アルバムは、全米で1200万枚、全世界で2000万枚の売上を記録し、発表と同時に行われたワールド・ツアーも大成功を収めた。USAフォー・アフリカにてウィ・アー・ザ・ワールドを歌う

1985年4月、初来日公演を行った。同年5月、モデルのジュリアン・フィリップス(英語版)と結婚した(1988年に離婚)。同年、USA for AFRICAの「ウィ・アー・ザ・ワールド」に参加した。ソロパートを2度も担当している。メイキング映像によると、「飢えている人たちのために一晩くれと言われたら、断るわけにはいかない」と語っている。また、当時Eストリート・バンドを離れていたスティーヴ・ヴァン・ザント(後に復帰)を中心とした「アパルトヘイトに反対するアーティストたち」の楽曲「サン・シティ」にも参加した。

1986年には、1975年から1985年までのライヴ録音からベストテイクを集めたライヴ・アルバム『THE LIVE (Live/1975-85)』を発表する。LP5枚組、またはCD3枚組というボリュームにもかかわらず、アルバム・チャート初登場1位という、前代未聞の記録を残した。

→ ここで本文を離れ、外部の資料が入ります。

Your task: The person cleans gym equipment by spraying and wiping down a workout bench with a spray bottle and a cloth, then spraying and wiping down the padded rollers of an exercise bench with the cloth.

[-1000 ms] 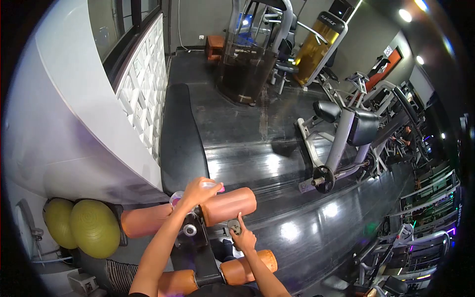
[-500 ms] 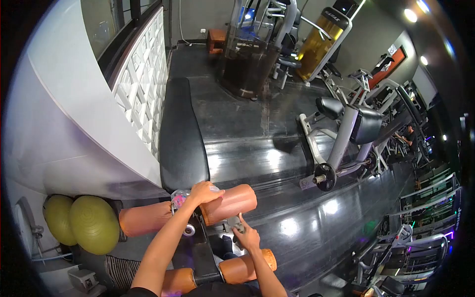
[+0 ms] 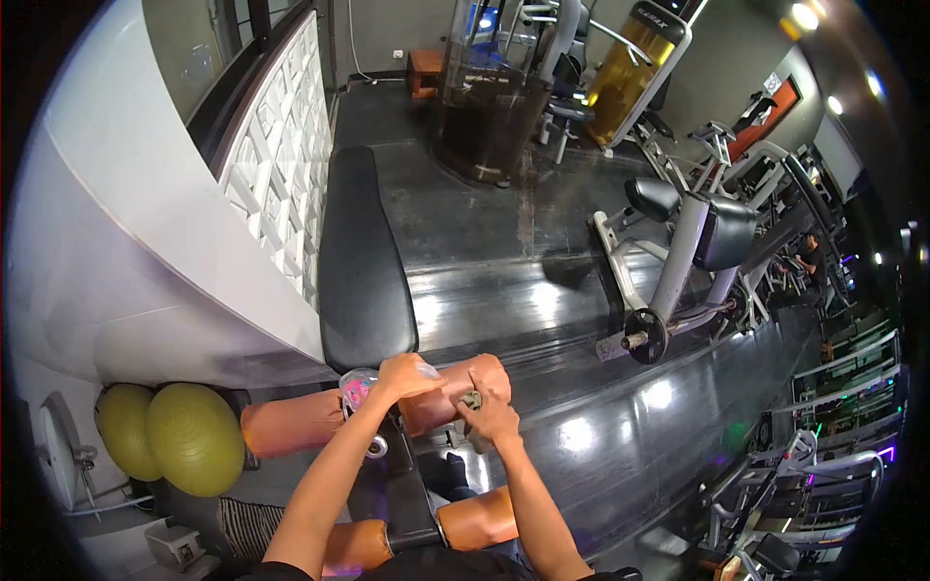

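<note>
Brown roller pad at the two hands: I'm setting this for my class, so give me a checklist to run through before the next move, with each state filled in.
1. Right hand has the cloth: ok, bunched at its fingers.
2. Left hand grips the clear bottle: ok.
3. Whole brown roller pad in sight: not ok, both hands cover part of it.
4. Cloth pressing firmly on the pad: cannot tell; it only overlaps the pad in view.
5. Enough liquid in the bottle: cannot tell, too small and partly hidden.
6. Green exercise balls apart from the hands: ok.
</note>
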`<state>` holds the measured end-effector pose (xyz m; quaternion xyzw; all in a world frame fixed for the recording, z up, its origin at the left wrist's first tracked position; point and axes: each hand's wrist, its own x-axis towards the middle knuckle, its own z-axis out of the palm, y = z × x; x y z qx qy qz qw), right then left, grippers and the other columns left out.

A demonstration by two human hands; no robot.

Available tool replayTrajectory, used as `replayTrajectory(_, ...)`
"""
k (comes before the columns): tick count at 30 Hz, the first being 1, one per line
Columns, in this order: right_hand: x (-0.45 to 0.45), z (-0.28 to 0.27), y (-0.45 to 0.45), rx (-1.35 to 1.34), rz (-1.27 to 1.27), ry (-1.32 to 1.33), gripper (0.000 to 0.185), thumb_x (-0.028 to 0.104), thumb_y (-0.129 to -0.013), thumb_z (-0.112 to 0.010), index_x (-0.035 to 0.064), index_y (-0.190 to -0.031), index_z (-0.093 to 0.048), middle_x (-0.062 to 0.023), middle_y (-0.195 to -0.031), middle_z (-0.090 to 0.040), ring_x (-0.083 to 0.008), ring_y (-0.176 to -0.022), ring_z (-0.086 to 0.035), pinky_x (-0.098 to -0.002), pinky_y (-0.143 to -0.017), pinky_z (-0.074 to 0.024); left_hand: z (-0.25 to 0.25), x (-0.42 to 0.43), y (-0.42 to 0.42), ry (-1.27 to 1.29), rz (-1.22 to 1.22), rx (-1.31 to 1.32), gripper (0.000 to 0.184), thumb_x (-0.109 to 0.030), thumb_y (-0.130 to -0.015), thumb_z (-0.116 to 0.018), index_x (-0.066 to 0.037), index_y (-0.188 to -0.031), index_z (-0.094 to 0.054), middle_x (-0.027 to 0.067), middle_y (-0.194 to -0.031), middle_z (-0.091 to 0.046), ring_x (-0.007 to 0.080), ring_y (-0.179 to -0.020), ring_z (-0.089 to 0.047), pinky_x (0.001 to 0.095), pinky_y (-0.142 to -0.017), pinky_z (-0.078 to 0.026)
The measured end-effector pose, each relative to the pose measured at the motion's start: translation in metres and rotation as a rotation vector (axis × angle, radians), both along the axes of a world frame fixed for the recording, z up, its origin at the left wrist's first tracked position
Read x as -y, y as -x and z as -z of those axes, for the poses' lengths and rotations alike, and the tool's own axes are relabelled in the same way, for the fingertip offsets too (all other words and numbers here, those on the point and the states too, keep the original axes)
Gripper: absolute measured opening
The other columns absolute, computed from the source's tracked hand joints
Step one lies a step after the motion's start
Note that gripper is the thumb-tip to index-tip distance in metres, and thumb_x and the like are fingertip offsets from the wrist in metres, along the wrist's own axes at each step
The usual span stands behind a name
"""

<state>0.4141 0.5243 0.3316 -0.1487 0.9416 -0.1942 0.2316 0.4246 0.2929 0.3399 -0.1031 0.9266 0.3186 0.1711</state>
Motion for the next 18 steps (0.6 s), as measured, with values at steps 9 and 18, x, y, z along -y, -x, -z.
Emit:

1987年10月9日、8枚目のスタジオ・アルバム『トンネル・オブ・ラヴ (Tunnel Of Love)』を発表。アルバム発表後ワールド・ツアーを行うが、ツアー終了後の1988年、デビュー以来バックを勤めてきたEストリート・バンドは解散した。
1990年代妻パティ・スキャルファ(2008年)

1991年、同郷でバンド仲間であるシンガーソングライター、パティ・スキャルファと再婚。後には3人の子供を儲ける[9]

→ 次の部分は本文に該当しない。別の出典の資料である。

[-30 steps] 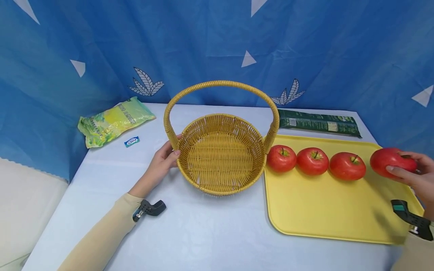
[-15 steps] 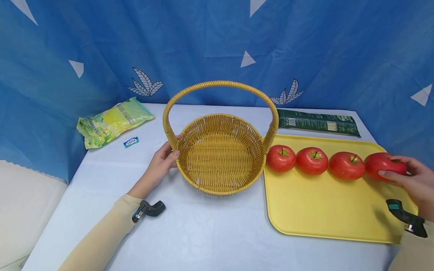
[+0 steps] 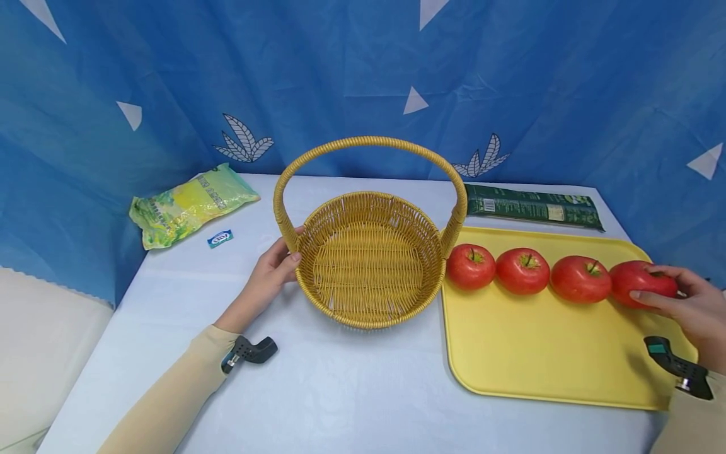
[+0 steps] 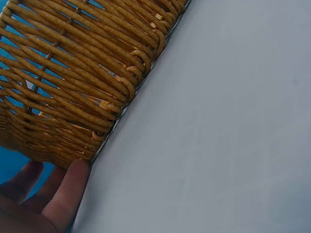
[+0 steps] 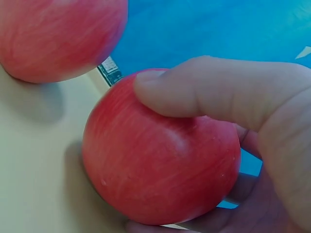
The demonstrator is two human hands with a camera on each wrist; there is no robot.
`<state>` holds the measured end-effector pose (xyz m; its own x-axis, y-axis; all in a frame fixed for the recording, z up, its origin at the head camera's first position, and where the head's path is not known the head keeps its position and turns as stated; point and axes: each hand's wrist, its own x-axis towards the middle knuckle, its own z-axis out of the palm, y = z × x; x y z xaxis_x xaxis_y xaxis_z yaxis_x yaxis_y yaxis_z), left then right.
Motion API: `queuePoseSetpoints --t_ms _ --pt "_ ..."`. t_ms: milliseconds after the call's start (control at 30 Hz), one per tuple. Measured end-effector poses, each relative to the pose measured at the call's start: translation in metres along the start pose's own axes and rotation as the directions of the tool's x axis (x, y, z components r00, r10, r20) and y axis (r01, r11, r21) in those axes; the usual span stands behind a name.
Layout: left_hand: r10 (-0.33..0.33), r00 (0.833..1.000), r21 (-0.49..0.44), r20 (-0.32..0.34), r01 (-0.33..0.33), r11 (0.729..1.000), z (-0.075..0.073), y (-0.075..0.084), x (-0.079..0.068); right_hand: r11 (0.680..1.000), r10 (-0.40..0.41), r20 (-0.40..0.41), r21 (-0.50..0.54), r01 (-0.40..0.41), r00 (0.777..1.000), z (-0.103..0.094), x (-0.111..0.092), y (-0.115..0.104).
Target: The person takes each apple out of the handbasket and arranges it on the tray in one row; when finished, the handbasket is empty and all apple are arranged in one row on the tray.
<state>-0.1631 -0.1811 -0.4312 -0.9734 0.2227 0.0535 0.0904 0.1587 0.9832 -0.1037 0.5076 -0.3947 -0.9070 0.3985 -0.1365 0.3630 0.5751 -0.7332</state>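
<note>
A yellow wicker basket (image 3: 368, 271) with a tall arched handle stands mid-table, nothing inside it. My left hand (image 3: 273, 268) holds its left side by the foot of the handle; in the left wrist view the fingers (image 4: 68, 194) touch the woven wall near its base. A red apple (image 3: 641, 284) at the right end of a row is gripped by my right hand (image 3: 689, 302), low over the yellow tray (image 3: 561, 353). Close up, the thumb (image 5: 194, 90) lies across this apple (image 5: 160, 160). Further apples (image 3: 580, 279) line up to its left, reaching the basket.
Behind the tray lies a long dark green packet (image 3: 533, 205). At the back left are a green and yellow bag (image 3: 193, 202) and a small blue and green wrapped piece (image 3: 220, 238). A blue curtain (image 3: 340, 75) hangs along the table's far edge.
My right hand has moved left and slightly down with the apple, bringing it beside the others in the row. The left hand and basket have stayed put.
</note>
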Motion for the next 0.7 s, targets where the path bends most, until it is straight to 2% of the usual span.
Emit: queuePoseSetpoints --t_ms 467,600,700 --pt "0.0 1.0 0.012 0.0 0.0 1.0 -0.001 0.0 0.0 0.997 -0.025 -0.038 -0.071 0.023 0.999 0.001 0.008 0.013" --pt "0.0 1.0 0.014 0.001 0.0 1.0 0.0 0.0 0.0 0.998 -0.058 -0.043 -0.035 0.057 0.997 0.002 0.005 0.008" --pt "-0.001 1.0 0.007 0.003 0.001 1.0 0.0 0.0 0.0 0.997 -0.078 -0.053 0.004 0.078 0.996 0.001 0.015 0.021"
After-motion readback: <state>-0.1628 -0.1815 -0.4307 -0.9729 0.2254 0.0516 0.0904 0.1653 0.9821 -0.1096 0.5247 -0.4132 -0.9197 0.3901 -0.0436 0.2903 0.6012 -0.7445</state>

1992年、長い沈黙を破り、『ヒューマン・タッチ (Human Touch)』と『ラッキー・タウン (Lucky Town)』という2枚のアルバムを同時発表した。2枚組にしなかった理由は、『ヒューマン・タッチ』完成直前に新たなコンセプトが浮かびアルバム1枚分の曲を録音したが、同じアルバムに収録するには無理があると判断したためである。

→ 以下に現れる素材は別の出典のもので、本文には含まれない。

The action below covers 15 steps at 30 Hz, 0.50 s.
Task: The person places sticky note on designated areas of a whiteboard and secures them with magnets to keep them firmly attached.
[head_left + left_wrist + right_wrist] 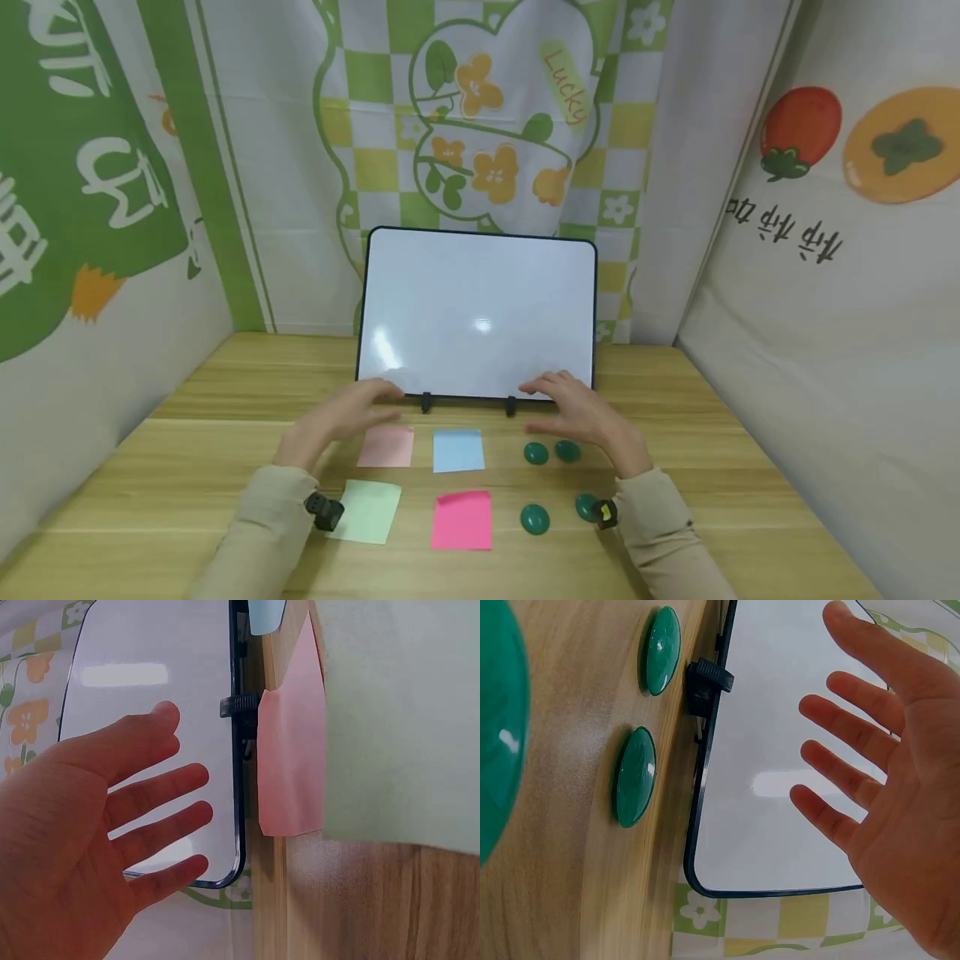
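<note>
A whiteboard (480, 312) with a black frame leans upright at the back of the table, on two small black feet. In front of its lower left corner is my left hand (348, 417), fingers spread and holding nothing. My right hand (577, 412) is likewise spread near the lower right corner, also holding nothing. Whether either hand touches the board, I cannot tell. Below the left hand lie a pale pink sticky note (386, 447) and a green sticky note (367, 512). A blue note (458, 451) and a hot pink note (462, 522) lie between the hands.
Several green round magnets or buttons lie near the right forearm, including a front one (535, 519) and a back one (536, 453). Behind the board hangs a patterned curtain (375, 125). Fabric walls flank the wooden table (675, 417).
</note>
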Tool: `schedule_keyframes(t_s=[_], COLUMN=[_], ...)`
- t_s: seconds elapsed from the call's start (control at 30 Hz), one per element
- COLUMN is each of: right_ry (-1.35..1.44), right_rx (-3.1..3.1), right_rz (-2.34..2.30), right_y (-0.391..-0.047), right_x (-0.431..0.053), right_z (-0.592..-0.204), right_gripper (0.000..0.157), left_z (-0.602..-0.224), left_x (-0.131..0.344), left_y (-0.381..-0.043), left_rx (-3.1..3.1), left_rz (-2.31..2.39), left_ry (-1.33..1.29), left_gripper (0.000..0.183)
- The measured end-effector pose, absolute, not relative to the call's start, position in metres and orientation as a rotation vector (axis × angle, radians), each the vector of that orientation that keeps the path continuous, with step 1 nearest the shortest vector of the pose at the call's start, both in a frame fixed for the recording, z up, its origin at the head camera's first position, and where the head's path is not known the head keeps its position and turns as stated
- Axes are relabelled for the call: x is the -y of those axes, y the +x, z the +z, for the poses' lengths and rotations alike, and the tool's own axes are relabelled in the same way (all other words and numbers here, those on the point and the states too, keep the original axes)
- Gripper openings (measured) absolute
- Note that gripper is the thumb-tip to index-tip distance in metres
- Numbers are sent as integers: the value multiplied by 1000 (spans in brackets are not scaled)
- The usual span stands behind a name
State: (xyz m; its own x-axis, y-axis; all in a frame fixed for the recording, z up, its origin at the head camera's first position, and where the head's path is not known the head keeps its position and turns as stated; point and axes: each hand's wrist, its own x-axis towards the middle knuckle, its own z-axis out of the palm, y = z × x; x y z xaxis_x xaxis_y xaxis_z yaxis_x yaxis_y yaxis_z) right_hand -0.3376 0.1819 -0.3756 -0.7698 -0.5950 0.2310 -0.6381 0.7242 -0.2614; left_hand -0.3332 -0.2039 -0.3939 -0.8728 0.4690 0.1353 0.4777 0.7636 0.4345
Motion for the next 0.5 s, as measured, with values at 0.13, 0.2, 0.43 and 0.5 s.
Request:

1993年には、ジョナサン・デミ監督の映画『フィラデルフィア (Philadelphia)』の主題歌として「ストリーツ・オブ・フィラデルフィア (Streets Of Philadelphia)」を書き下ろしで提供。同曲で1994年アカデミー歌曲賞を受賞している。日本で深夜に放送されていた音楽番組『BEAT UK』(フジテレビ)では、UKシングル・チャートNo.1を獲得した。